(Exercise brief) The output must consist only of the lines from the one with "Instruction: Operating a" through the end of the listing, restated exactly and free of pictures.

(Collected material)
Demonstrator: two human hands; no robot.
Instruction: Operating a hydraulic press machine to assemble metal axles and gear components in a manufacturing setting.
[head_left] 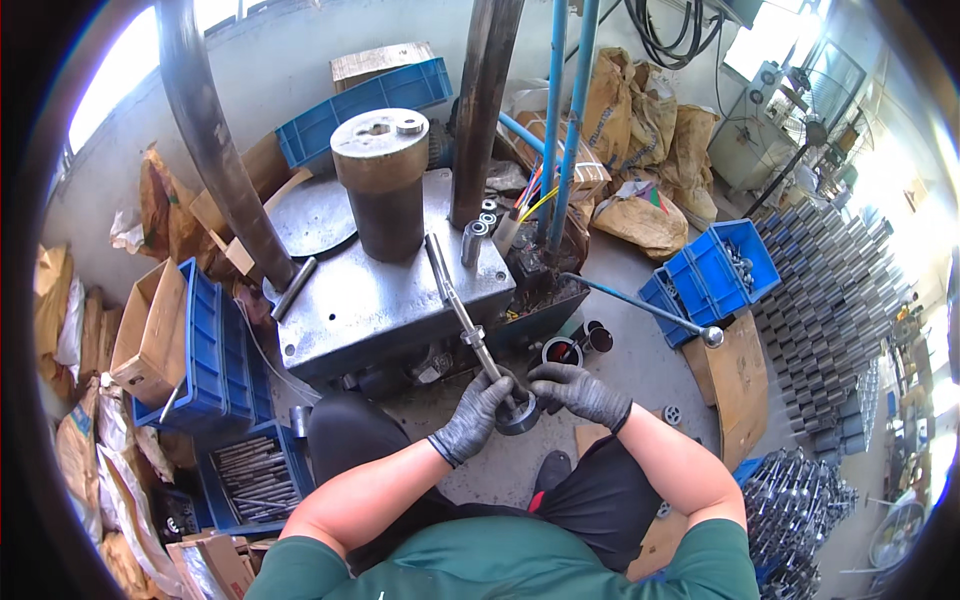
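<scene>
My left hand (475,415), in a dark grey glove, is closed around the lower part of a long metal rod (470,328). The rod has a collar partway along and slants up and away, its far end over the steel press table (340,315). At its near end is a dark round metal piece (516,417). My right hand (582,393), gloved too, comes in from the right with its fingers curled beside that round piece. What its fingertips hold, if anything, is too small to make out.
A thick steel cylinder (380,190) stands on the press table between two dark columns. Small metal sleeves (474,243) sit at its right corner. A lever with a ball end (712,336) sticks out rightward. Open cups (562,350) stand beyond my right hand. Rods fill a blue crate (205,460) at left.
</scene>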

(Written solution)
Instruction: Operating a hydraulic press machine to assemble metal axles and gear components in a manufacturing setting.
[head_left] 
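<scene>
My left hand (475,415), in a dark grey glove, is closed around the lower part of a long metal rod (470,328). The rod has a collar partway along and slants up and away, its far end over the steel press table (340,315). At its near end is a dark round metal piece (516,417). My right hand (582,393), gloved too, comes in from the right with its fingers curled beside that round piece. What its fingertips hold, if anything, is too small to make out.
A thick steel cylinder (380,190) stands on the press table between two dark columns. Small metal sleeves (474,243) sit at its right corner. A lever with a ball end (712,336) sticks out rightward. Open cups (562,350) stand beyond my right hand. Rods fill a blue crate (205,460) at left.
</scene>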

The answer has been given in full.